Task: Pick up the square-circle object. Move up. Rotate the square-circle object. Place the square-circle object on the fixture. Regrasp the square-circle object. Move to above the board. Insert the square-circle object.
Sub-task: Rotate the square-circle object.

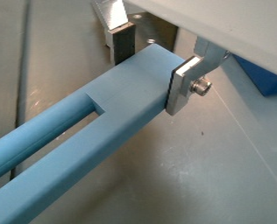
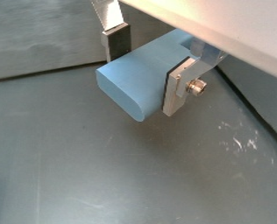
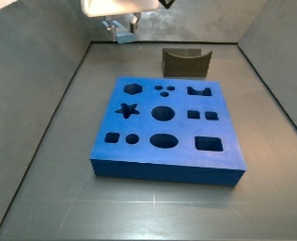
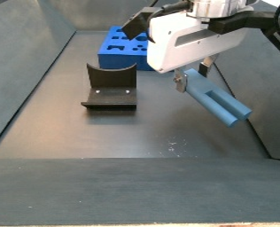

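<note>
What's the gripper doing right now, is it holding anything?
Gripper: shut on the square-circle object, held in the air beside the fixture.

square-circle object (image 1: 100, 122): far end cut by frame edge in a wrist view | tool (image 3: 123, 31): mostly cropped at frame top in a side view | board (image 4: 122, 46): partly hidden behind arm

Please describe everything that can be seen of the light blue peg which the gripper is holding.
The square-circle object is a light blue-grey, matte, plastic-looking bar. One end is a square block, gripped between the fingers of the gripper; from it two parallel prongs run out with a slot between them, one of them rounded. It hangs tilted in the air, free end lower, beside the fixture, touching only the fingers.
</note>
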Robot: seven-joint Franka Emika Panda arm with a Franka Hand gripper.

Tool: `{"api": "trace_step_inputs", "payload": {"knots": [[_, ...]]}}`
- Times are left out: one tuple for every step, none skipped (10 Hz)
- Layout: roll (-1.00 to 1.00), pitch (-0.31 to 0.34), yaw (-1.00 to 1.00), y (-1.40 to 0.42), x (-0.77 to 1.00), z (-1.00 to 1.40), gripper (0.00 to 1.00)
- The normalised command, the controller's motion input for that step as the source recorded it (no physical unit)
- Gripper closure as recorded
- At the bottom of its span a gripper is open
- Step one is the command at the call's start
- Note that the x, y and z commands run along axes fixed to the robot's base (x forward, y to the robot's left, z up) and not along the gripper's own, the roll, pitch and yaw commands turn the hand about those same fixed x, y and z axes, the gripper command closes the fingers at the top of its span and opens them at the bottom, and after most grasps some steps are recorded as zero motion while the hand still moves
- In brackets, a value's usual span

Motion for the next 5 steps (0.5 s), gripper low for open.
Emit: {"api": "trace_step_inputs", "payload": {"knots": [[-0.02, 0.006, -1.0, 0.02, 0.03, -0.03, 1.0], [-0.02, 0.007, -1.0, 0.02, 0.03, -0.03, 1.0], [-0.02, 0.008, -1.0, 0.02, 0.03, -0.03, 1.0], [-0.03, 0.01, -1.0, 0.02, 0.03, -0.03, 1.0], [-0.04, 0.011, -0.88, 0.02, 0.03, -0.03, 1.0]]}}
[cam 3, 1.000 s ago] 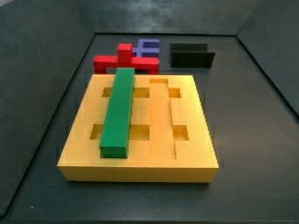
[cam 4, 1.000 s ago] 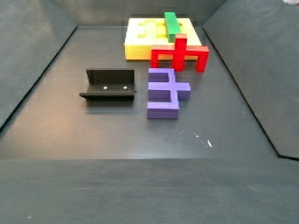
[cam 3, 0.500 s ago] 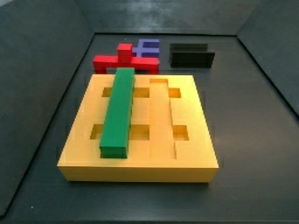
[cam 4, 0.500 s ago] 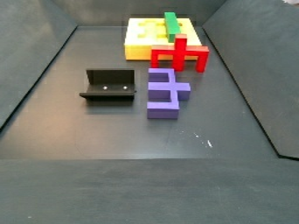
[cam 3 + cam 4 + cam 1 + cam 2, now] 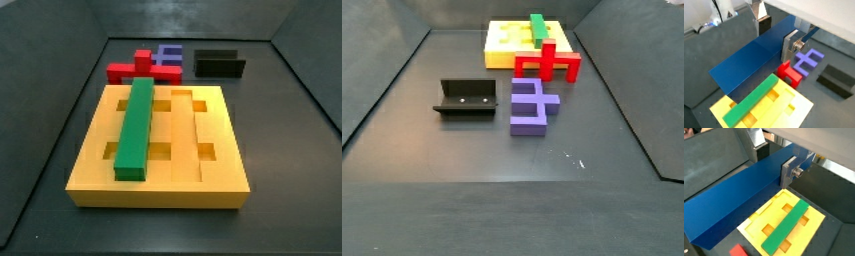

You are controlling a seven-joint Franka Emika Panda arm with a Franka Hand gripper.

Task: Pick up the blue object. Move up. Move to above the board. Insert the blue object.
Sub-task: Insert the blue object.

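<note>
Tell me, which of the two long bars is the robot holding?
The blue bar, clamped in the gripper above the yellow board. The green bar lies in a groove of that board.

No readable txt, labels or nos. anywhere.

I read side view from board (image 5: pixel 160 145) end, high, looking along grooves toward fixture (image 5: pixel 219 64) at far wall. Opposite side view looks from bare floor end; fixture (image 5: pixel 466 100) near, board (image 5: pixel 509 45) far. Both share board, green bar (image 5: pixel 135 125), red piece (image 5: pixel 140 70), purple block (image 5: pixel 531 107). Both wrist views close, looking down past gripper (image 5: pixel 775 34) (blue object (image 5: pixel 751 60) between fingers) onto board (image 5: pixel 757 225).
</note>
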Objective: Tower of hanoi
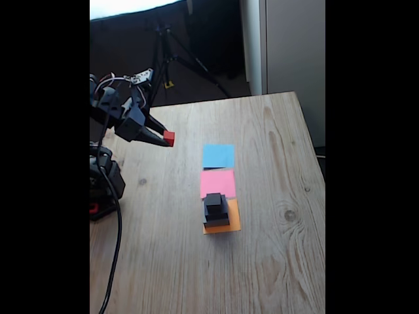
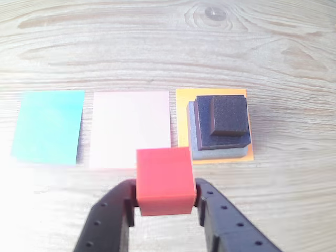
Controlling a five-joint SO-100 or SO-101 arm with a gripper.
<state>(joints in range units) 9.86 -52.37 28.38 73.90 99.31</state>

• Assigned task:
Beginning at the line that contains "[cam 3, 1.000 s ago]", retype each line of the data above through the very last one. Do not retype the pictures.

• Exercise answer:
[cam 3, 1.000 s ago] 
[cam 4, 1.000 s ago] 
[cam 3, 0.500 s ago] 
[cam 4, 0.500 s ago] 
[cam 3 + cam 4 + cam 1 + cam 2, now] 

You are controlling a seven-joint Franka Emika Panda arm with a Franka Hand gripper.

Task: Pick up the blue object. Move up. Move to above the board. Insert the blue object.
Sub-task: Insert the blue object.

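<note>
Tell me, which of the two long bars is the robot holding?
The blue bar, clamped in the gripper above the yellow board. The green bar lies in a groove of that board.

No readable txt, labels or nos. anywhere.

I read side view from board (image 5: pixel 160 145) end, high, looking along grooves toward fixture (image 5: pixel 219 64) at far wall. Opposite side view looks from bare floor end; fixture (image 5: pixel 466 100) near, board (image 5: pixel 509 45) far. Both share board, green bar (image 5: pixel 135 125), red piece (image 5: pixel 140 70), purple block (image 5: pixel 531 107). Both wrist views close, looking down past gripper (image 5: pixel 775 34) (blue object (image 5: pixel 751 60) between fingers) onto board (image 5: pixel 757 225).
</note>
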Objective: Tower of hanoi
Controlling a five-joint SO-100 or SO-101 arm with a gripper.
<state>(joints in range units) 9.86 -52.37 28.38 73.90 99.31</state>

Here the answer is complete.